### What the exercise asks:
Copy out, exactly, the first line of the entries below and every line after it through the one containing "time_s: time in".

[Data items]
+ + + + + + +
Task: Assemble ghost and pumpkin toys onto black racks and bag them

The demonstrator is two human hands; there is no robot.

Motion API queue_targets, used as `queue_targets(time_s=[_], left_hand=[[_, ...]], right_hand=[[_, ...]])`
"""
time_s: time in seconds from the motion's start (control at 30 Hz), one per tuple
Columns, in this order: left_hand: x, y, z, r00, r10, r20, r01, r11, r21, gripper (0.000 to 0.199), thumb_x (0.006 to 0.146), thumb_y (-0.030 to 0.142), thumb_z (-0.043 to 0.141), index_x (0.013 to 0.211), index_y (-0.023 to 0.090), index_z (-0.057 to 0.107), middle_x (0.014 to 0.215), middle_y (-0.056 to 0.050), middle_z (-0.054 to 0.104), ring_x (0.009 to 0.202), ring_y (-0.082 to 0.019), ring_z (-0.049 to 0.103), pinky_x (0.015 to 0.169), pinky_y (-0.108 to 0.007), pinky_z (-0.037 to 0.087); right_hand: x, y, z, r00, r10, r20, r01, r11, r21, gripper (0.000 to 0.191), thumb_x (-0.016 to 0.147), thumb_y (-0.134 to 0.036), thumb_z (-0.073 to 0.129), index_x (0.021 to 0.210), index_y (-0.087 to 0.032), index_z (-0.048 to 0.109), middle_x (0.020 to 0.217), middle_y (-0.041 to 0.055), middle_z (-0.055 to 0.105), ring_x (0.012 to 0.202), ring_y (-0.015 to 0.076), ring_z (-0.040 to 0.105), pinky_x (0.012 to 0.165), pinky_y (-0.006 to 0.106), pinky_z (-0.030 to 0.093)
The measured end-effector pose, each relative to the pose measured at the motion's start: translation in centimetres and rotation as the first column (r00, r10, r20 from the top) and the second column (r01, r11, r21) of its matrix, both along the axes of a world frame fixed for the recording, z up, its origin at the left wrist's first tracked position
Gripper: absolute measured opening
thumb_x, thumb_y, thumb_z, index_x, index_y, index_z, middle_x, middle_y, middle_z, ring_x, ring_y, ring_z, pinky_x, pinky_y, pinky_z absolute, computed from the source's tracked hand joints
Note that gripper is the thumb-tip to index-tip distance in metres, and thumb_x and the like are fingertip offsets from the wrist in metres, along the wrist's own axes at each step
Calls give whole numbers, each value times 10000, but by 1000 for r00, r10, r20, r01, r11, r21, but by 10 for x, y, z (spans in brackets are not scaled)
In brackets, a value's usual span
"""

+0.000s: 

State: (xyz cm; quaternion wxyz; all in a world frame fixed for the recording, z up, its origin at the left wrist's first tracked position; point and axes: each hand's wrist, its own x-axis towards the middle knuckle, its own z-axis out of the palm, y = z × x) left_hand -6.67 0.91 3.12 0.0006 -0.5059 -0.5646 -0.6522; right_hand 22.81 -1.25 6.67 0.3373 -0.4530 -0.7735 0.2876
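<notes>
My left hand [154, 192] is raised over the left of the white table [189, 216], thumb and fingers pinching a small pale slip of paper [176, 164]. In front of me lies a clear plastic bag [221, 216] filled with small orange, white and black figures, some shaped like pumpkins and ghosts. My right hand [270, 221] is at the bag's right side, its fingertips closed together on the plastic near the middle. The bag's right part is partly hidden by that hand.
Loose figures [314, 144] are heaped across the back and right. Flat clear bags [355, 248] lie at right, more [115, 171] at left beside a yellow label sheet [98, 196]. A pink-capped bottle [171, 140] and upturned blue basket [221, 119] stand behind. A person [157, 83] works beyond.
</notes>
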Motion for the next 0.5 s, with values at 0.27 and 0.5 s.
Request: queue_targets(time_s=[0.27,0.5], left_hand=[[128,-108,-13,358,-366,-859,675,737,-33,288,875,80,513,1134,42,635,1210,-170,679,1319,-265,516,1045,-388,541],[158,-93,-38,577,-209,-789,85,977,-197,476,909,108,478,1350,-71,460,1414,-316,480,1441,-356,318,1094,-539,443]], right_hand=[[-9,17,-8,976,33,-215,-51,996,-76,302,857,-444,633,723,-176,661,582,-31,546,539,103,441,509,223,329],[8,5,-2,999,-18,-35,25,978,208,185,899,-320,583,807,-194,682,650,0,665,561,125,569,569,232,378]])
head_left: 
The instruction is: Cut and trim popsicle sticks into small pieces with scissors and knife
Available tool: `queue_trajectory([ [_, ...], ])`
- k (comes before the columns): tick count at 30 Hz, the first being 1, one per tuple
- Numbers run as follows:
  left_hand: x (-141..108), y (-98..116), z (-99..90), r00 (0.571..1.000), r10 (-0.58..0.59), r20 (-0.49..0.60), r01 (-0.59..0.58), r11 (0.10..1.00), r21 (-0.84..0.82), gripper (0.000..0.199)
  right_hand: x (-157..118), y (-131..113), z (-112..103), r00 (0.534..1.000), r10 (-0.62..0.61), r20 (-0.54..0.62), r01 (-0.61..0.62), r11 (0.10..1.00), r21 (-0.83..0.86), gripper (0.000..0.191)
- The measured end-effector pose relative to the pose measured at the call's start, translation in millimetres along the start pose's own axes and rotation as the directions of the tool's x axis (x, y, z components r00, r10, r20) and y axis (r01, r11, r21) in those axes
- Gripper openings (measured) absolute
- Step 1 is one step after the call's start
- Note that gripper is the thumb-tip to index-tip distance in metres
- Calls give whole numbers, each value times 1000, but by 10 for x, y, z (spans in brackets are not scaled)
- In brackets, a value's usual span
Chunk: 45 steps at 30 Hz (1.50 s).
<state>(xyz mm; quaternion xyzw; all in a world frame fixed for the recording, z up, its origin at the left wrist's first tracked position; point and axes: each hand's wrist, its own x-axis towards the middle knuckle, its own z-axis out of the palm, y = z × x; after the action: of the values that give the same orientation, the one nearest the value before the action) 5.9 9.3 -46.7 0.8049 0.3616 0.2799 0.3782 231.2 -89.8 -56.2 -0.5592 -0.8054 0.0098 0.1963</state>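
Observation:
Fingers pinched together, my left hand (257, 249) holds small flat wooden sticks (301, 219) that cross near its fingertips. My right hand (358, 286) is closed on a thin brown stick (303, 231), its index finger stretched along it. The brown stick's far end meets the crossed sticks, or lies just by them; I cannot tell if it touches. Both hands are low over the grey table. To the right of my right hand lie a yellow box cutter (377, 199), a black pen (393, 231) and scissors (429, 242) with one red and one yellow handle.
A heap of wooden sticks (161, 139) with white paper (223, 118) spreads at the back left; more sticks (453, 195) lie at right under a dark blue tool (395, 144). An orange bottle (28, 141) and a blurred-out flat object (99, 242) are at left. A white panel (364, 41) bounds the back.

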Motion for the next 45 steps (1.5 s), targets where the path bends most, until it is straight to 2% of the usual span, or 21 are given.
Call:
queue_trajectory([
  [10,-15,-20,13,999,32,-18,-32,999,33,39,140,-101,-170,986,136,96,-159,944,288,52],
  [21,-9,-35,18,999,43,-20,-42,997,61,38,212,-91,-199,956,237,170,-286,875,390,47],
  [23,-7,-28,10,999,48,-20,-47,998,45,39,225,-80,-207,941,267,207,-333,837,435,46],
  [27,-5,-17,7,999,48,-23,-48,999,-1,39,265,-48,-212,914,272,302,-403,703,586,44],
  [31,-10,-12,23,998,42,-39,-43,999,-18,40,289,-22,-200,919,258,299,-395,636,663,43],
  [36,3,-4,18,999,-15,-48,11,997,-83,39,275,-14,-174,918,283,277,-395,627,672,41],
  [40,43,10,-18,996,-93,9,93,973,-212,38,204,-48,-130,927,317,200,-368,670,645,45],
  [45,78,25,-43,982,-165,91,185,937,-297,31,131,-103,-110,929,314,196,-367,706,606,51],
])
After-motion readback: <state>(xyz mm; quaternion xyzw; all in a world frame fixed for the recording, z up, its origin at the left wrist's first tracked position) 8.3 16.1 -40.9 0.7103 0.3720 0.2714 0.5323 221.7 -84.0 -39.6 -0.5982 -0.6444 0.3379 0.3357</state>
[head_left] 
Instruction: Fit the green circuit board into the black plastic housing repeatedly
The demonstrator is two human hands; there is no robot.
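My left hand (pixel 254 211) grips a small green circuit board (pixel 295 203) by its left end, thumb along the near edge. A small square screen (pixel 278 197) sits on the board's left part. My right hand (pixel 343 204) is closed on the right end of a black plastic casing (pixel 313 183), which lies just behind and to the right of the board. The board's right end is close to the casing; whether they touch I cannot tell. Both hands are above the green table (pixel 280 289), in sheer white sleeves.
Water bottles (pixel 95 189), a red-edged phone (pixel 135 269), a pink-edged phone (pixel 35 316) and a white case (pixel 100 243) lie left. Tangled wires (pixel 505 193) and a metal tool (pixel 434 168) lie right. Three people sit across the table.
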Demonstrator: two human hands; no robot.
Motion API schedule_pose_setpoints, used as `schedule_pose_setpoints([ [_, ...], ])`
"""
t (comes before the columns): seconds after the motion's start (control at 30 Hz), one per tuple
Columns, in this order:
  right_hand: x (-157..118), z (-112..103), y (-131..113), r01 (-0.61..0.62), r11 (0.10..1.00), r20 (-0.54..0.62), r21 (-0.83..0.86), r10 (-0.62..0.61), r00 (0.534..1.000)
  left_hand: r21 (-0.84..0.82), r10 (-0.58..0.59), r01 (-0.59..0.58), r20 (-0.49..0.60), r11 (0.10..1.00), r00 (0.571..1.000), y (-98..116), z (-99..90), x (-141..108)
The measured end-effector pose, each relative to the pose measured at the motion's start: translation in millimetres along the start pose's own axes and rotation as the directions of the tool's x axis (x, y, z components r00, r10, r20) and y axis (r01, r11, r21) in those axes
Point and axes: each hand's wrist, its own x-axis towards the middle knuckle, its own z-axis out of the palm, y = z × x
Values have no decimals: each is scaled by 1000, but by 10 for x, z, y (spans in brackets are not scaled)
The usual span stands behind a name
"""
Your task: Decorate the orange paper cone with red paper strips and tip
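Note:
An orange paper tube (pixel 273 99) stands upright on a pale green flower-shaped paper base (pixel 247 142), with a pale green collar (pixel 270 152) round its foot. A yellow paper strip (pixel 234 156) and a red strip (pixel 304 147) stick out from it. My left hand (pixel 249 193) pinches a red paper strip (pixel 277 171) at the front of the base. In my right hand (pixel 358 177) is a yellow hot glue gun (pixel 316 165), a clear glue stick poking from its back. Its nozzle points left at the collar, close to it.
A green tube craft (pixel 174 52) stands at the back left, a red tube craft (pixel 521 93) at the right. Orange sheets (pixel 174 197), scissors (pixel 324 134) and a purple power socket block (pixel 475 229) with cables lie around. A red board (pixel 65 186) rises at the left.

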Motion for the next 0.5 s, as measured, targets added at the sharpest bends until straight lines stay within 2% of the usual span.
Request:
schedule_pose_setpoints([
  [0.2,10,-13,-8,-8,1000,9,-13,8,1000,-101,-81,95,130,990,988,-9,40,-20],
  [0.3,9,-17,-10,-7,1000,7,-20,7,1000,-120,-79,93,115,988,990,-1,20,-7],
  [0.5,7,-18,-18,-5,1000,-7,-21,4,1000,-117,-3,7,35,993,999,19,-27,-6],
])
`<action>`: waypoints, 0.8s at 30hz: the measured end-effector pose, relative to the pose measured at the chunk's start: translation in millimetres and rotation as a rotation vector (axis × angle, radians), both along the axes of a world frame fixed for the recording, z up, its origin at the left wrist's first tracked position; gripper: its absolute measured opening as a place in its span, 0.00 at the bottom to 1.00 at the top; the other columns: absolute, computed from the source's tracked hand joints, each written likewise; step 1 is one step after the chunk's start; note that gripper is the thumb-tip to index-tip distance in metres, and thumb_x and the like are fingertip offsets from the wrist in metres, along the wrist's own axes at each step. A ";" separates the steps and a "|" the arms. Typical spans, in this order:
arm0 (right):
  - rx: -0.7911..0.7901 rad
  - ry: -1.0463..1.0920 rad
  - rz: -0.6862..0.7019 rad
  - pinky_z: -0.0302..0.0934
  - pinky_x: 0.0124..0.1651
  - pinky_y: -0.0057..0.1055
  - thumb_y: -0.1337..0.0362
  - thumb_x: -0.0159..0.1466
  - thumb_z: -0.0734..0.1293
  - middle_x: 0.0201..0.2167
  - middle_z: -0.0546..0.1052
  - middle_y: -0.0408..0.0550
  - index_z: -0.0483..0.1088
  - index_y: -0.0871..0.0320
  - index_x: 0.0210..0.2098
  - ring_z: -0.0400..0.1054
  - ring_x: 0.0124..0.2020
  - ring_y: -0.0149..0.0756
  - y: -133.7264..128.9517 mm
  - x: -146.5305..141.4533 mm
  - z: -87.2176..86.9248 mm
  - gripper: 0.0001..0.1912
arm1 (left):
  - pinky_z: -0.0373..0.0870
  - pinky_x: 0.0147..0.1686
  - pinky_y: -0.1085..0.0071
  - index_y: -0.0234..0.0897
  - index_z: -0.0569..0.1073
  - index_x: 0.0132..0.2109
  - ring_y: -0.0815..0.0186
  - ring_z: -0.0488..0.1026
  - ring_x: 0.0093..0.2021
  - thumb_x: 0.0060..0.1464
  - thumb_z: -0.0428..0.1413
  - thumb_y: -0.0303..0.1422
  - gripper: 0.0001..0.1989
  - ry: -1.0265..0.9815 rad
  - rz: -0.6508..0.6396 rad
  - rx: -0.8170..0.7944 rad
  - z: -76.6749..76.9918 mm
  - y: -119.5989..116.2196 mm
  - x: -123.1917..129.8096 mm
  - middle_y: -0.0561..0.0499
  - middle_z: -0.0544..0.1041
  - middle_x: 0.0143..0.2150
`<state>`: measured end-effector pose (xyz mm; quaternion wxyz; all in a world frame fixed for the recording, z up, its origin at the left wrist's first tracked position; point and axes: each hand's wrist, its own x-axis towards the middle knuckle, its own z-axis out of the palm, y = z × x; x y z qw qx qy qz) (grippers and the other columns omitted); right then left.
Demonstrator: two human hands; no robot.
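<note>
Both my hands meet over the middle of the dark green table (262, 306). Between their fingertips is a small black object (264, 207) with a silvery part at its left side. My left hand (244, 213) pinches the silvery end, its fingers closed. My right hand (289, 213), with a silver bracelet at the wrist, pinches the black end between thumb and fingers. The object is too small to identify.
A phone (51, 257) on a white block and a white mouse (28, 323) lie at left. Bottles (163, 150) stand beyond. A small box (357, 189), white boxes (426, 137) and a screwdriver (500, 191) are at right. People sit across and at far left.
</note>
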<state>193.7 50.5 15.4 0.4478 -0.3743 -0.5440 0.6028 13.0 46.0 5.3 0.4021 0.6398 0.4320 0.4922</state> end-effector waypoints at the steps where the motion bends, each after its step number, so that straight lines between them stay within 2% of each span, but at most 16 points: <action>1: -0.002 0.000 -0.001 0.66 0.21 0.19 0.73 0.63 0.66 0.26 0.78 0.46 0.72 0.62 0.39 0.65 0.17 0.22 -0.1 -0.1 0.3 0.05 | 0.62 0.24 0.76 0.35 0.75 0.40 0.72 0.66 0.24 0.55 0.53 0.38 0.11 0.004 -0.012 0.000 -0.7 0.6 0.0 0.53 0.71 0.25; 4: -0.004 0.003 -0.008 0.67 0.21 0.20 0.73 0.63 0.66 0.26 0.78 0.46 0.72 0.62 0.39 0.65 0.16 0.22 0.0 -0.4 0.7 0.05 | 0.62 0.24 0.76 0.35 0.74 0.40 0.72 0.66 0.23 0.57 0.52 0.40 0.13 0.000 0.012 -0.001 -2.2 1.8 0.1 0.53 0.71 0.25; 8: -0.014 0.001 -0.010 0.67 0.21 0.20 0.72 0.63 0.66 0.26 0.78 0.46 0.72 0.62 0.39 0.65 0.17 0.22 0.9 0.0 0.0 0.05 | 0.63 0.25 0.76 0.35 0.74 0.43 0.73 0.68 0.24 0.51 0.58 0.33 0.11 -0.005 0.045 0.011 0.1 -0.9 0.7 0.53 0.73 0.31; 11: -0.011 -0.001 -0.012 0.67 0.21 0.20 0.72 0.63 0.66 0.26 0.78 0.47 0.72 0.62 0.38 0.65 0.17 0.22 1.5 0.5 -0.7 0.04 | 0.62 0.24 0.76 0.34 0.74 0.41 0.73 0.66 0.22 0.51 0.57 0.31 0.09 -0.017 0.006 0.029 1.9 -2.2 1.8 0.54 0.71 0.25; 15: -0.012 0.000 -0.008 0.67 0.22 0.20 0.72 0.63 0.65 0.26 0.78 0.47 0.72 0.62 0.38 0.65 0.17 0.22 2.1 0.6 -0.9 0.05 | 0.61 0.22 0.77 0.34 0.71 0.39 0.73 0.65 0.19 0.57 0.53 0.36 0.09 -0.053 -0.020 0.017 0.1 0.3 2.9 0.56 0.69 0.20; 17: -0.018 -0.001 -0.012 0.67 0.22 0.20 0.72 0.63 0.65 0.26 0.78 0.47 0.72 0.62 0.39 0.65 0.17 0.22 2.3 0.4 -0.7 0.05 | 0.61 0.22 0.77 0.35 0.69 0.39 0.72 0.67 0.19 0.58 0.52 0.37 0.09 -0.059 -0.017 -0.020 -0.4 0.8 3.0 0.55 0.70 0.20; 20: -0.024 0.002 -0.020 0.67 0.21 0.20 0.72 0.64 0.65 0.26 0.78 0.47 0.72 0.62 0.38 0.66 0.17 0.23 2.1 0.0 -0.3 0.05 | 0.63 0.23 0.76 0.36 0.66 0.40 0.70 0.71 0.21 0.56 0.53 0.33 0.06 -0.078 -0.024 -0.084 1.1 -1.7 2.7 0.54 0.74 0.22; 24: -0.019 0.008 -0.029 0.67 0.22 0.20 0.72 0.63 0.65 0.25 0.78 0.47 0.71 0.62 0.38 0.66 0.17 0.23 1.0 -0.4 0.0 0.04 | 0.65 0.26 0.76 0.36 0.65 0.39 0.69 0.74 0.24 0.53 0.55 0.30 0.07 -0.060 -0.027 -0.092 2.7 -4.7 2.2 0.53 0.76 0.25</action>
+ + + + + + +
### Completed exercise:
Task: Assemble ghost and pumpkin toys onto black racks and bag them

The demonstrator is two human hands; there is no robot.

Motion API queue_targets, used as `queue_targets(time_s=[_], left_hand=[[_, ...]], right_hand=[[_, ...]])`
"""
time_s: time in seconds from the motion's start (control at 30 Hz), one per tuple

With this, the answer is done.